Rahma merasakan tangan Ibra mengusap pipinya lembut. Embusan napas Ibra terasa sangat dekat di wajahnya. Dan sebuah kecupan mendarat di pipi Rahma. Lalu tangan Ibra turun merambat ke perut buncit Rahma. Mengusapnya pelan dan penuh kelembutan. Rahma tetap bertahan menahan segala rasa yang membuncah di hati. Ingin rasanya Rahma berteriak merayakan kebahagiaan kecil ini. Membuka mata lalu menghambur dalam pelukan Ibra. Tapi seandainya itu dia lakukan, mungkin Ibra akan menolaknya. Menjaga jarak lagi. Rahma tidak mau.

"Selamat tidur, Sayang. Sehat yah, di dalam sana."

Rahma tahu Ibra sedang mengajak bicara calon putranya. Menahan gejolak saat sebuah kecupan Ibra berikan di sekitar perut buncit Rahma.

Dek, Papa menyapa kamu.

"Selamat tidur, Amma," ucap Ibra pelan, sambil merapikan selimut Rahma yang sebelumnya hanya menutupi kakinya. Tidak ada suara beberapa detik sebelum langka Ibra semakin menjauh dan hilang dari dalam kamar.

Rahma membuka mata. Ibra telah pergi. "Dia datang, Dek," bisik Rahma, menangis sambil tertawa miris.

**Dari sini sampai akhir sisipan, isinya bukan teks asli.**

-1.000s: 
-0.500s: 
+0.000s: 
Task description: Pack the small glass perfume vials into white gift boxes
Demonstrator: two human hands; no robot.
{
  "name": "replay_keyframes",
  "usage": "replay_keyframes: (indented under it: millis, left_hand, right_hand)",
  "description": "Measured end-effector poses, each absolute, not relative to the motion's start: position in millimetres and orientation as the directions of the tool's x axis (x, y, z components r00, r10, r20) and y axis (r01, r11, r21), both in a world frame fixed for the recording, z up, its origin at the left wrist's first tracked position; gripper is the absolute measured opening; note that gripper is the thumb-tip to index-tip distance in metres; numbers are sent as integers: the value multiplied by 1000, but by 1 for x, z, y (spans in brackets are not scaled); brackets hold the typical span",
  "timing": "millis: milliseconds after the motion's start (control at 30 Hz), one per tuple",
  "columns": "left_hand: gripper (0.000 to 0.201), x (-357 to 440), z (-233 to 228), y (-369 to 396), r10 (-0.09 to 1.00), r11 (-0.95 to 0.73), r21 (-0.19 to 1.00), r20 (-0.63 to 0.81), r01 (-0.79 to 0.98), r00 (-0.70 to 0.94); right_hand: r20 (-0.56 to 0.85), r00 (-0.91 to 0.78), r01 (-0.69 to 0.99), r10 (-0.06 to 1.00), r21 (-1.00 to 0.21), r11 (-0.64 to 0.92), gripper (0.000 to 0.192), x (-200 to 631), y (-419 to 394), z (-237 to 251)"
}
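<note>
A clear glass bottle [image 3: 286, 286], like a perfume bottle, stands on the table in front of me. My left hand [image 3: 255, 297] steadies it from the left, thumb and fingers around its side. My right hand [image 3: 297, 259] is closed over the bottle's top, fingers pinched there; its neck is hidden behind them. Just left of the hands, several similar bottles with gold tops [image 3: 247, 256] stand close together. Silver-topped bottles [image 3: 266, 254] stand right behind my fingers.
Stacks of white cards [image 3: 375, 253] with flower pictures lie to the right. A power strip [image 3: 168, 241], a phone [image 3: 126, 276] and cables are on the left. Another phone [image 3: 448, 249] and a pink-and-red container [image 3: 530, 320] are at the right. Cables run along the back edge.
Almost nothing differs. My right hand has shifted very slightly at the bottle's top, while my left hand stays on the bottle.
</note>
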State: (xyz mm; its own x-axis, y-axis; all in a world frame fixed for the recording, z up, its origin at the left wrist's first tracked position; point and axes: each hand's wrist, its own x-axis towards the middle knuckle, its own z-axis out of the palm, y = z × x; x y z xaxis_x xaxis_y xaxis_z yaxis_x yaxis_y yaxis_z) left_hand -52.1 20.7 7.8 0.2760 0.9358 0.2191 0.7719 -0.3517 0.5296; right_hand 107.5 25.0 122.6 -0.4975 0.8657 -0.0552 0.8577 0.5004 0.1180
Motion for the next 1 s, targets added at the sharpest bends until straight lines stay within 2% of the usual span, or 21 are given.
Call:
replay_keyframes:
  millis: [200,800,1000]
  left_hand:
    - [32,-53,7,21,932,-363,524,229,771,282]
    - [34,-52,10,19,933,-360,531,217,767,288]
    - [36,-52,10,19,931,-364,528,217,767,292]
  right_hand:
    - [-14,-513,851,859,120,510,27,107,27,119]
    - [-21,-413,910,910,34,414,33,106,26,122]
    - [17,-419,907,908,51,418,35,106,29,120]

"Janji yah, kita harus sehat." Rahma mengelus perutnya dan mencoba memejamkan mata. Sentuhan Ibra sudah lebih dari cukup. Jangan berharap lebih.

***

"Bi, mulai sekarang aku mau makan sayuran lebih banyak setiap harinya, agar asiku keluar banyak. Bantu aku ya, Bi?" Rahma sedang duduk sarapan sendiri. Ibra mungkin sudah pergi berangkat bekerja. Dia tak mau tahu, lagi pula ini sudah pukul sembilan. Ibra biasa berangkat pukul delapan.

"Baik, Bu. Saya akan siapkan sayuran dan daging."

"Walaupun porsi yang sekarang sudah pas, tapi aku mau yang terbaik untuk dia." Rahma mengelus lagi perutnya.

"Setelah melahirkan, aku akan memberikannya asi yang banyak," ucap Rahma. Bi Mirna hanya mengangguk.

"Andai Ibu kenal dengan Nyonya Nadira. Saya yakin, Nyonya akan memberikan perhatian sebagai seorang ibu." Rahma hanya diam sambil tersenyum. Ibra pernah bercerita tentang beliau.

Mama menginginkan cucu dariku. Tahun depan kalau kamu benar melahirkan, dia akan senang melihat cucu yang dia inginkan. Marrisa akan cocok menjadi ibu.

Rahma mengingat ucapan itu. Awalnya dia tak peduli, tetapi sekarang kenapa rasanya berat sekali. Ini darah dagingnya. Anak kandungnya.

"Bi, mungkin saat aku sudah pergi setelah melahirkan, aku tidak akan pergi jauh dalam waktu dekat. Selama asiku keluar, aku mau putraku menikmatinya. Bibi janji jangan beri tahu siapa pun." Bi Mirna menatapnya bingung.

"Kenapa pergi, Bu? Saya merasa Bapak tidak akan membiarkan itu terjadi."

Rahma menggeleng. "Bibi tahu kan, perjanjian kami? Aku harus menepati janji." Rahma kembali menikmati sarapan. Dia harus sehat dan bisa menghasilkan banyak asi. Ini untuk nutrisi putranya kelak.

Selesai sarapan, Rahma duduk di bangku taman. Sambil memegang ponselnya. Dia baru saja mendapat kabar dari Ibu Suci, jika panti asuhan sudah selesai diperbaiki. Bantuan yang Rahma berikan terpakai sesuai kebutuhan. Walaupun masih banyak kekurangan, setidaknya Rahma sudah bisa membantu. Kegilaan ini terasa tidak sia-sia.

Rahma masih asyik menatap taman kecil di rumah. Menghirup udara segar dengan tenang. Tiba-tiba nama pengirim pesan di ponsel membuat dia diam tak berkutik. "Ibra?"

•Ibra: Aku sudah mengirimkan uang lima puluh juta di rekening kamu. Itu hadiah karena kamu akan memberikan aku seorang putra. Maaf, dalam satu bulan ini aku akan menetap di Lombok. Resort akan segera dibuka. Hati-hati dan jaga kandungan kamu.

"Jadi semalam dia mau pamit?" Tanpa sadar Rahma kembali mengeluarkan air mata. Kehamilan membuat naluri sensitifnya mendominasi.